Стулья тоже были произведениями искусства. За один такой стул вполне можно купить сорок, а то и пятьдесят рабов. Эх, да разве сейчас до красот? Разве сейчас может какой-то стул занять внимание Фарна? Когда такое творится?..

Фарн кивнул головой, позволяя сесть остальным. Члены Совета заняли свои места. Ещё трое юношей, из жрецов, но в члены Совета не входящих, остались стоять чуть в стороне, застыв, словно статуи, сложив руки на груди, но не переплетя их, как делают женщины, когда бранятся друг с другом, а сложив их так, что правая ладонь лежала на левом плече, левая — на правом, а локти оказались прижаты к бокам.

Фарн медленно оглядел присутствующих. Все члены Совета смотрели на Фарна, преданно и почтительно. Ещё более старый, чем Фарн, мудрый старик Решехерпес. Другой старик, но ещё моложавый, любитель экспериментов, Апишатурис. Полный сил и здоровья, деятельный Катавалик. Молодой, но не по годам разумный Деверолит. Недавно, не более полугода назад, введённый в члены Совета Окроник, со всем юношеским пылом начавший свою миссию. Пятеро. Шестой стул остался свободным. А ещё совсем недавно здесь сидел самый преданный, самый почтительный… самый… эх! Ведь именно Нишвахтуса прочили приемником Фарна! Того самого Нишвахтуса, гениальнейшего из всех, который, казалось, магию понимает не разумом, но чувствами.

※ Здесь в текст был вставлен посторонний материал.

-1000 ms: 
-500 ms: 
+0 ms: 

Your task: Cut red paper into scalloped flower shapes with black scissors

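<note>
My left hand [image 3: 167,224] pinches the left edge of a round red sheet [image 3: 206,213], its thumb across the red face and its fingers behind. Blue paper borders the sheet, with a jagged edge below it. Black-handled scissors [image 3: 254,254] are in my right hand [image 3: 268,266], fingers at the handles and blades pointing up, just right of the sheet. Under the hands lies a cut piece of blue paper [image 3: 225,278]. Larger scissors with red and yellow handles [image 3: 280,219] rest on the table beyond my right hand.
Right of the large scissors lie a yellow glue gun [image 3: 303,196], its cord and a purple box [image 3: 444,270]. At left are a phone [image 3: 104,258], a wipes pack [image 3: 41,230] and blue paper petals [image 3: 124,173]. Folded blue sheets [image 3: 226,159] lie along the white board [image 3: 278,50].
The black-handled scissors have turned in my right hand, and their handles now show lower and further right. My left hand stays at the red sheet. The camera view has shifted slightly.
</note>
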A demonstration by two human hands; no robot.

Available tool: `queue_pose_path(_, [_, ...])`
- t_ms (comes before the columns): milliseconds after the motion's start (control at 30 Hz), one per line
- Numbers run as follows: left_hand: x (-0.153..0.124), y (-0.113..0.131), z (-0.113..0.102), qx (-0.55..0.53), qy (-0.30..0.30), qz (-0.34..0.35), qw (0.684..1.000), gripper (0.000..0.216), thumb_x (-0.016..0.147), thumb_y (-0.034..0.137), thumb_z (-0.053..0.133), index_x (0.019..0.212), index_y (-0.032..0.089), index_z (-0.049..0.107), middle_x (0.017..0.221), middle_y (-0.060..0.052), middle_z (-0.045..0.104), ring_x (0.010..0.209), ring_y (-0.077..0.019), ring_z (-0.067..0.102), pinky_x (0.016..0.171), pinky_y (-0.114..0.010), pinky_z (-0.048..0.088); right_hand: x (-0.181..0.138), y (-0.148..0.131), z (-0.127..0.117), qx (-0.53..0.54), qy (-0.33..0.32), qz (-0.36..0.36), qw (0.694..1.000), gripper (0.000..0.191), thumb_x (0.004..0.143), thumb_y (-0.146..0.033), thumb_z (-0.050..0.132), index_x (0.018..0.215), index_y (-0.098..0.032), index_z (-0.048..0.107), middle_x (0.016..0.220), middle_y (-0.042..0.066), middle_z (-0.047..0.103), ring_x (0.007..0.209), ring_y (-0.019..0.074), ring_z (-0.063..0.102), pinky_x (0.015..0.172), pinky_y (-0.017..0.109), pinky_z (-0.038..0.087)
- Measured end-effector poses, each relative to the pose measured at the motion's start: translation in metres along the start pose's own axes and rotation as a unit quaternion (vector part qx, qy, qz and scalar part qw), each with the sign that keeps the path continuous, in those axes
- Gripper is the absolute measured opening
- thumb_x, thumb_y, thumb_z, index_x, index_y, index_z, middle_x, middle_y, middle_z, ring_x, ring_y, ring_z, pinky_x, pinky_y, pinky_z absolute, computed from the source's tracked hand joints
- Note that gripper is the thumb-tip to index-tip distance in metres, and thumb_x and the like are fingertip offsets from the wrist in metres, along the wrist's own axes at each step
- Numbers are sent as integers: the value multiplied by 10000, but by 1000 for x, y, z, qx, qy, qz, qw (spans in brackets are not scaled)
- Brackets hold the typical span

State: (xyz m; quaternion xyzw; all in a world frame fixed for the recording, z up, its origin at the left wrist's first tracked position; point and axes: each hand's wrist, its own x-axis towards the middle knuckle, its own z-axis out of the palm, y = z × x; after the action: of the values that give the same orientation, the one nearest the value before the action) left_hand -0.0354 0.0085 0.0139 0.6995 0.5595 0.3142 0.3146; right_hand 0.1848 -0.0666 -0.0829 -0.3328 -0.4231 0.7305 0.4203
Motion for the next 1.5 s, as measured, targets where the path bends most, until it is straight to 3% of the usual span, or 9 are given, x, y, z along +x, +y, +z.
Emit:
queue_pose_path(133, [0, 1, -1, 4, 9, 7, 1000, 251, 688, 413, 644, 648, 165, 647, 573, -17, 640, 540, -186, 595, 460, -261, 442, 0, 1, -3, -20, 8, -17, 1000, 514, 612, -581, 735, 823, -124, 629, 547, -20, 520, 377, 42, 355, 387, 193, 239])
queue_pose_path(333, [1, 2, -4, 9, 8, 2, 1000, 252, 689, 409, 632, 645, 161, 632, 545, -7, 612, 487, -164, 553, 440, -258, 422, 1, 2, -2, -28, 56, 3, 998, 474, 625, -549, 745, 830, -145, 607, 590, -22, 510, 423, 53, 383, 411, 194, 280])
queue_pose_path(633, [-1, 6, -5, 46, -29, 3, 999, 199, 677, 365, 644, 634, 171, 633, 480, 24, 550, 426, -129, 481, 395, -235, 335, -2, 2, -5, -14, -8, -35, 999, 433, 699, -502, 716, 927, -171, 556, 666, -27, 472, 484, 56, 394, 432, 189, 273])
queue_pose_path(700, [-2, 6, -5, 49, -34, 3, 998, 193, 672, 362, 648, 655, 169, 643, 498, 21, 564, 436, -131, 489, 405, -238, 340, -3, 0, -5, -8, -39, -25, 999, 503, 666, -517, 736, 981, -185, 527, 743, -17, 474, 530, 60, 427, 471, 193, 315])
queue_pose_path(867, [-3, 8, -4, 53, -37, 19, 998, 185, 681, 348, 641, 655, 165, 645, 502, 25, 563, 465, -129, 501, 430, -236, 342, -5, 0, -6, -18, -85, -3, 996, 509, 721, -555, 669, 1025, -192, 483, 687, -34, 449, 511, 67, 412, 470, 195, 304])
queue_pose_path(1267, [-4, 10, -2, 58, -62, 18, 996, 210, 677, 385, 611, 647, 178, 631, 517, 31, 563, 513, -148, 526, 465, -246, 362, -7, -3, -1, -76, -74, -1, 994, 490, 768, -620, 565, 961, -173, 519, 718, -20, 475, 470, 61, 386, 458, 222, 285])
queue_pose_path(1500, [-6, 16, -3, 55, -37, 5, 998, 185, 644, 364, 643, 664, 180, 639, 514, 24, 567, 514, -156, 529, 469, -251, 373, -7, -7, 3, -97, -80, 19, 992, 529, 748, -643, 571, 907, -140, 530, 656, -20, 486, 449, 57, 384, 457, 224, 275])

И, даже, поговаривали, что эти чувства взаимные. Целый фейерверк магических изобретений! И вот — предательство. Воистину говорят: враг тебя не предаст. Он и без того враг. Предать может только друг.

Фарн опустил взгляд.

— Все вы, — надтреснутым голосом начал он, — Все вы знаете, по какой причине мы собрались. Все вы приняли участие в подготовке того, что сейчас должно произойти. Только каждый из вас знал свою часть проекта. Свой кусочек. Сейчас вы узнаете всё.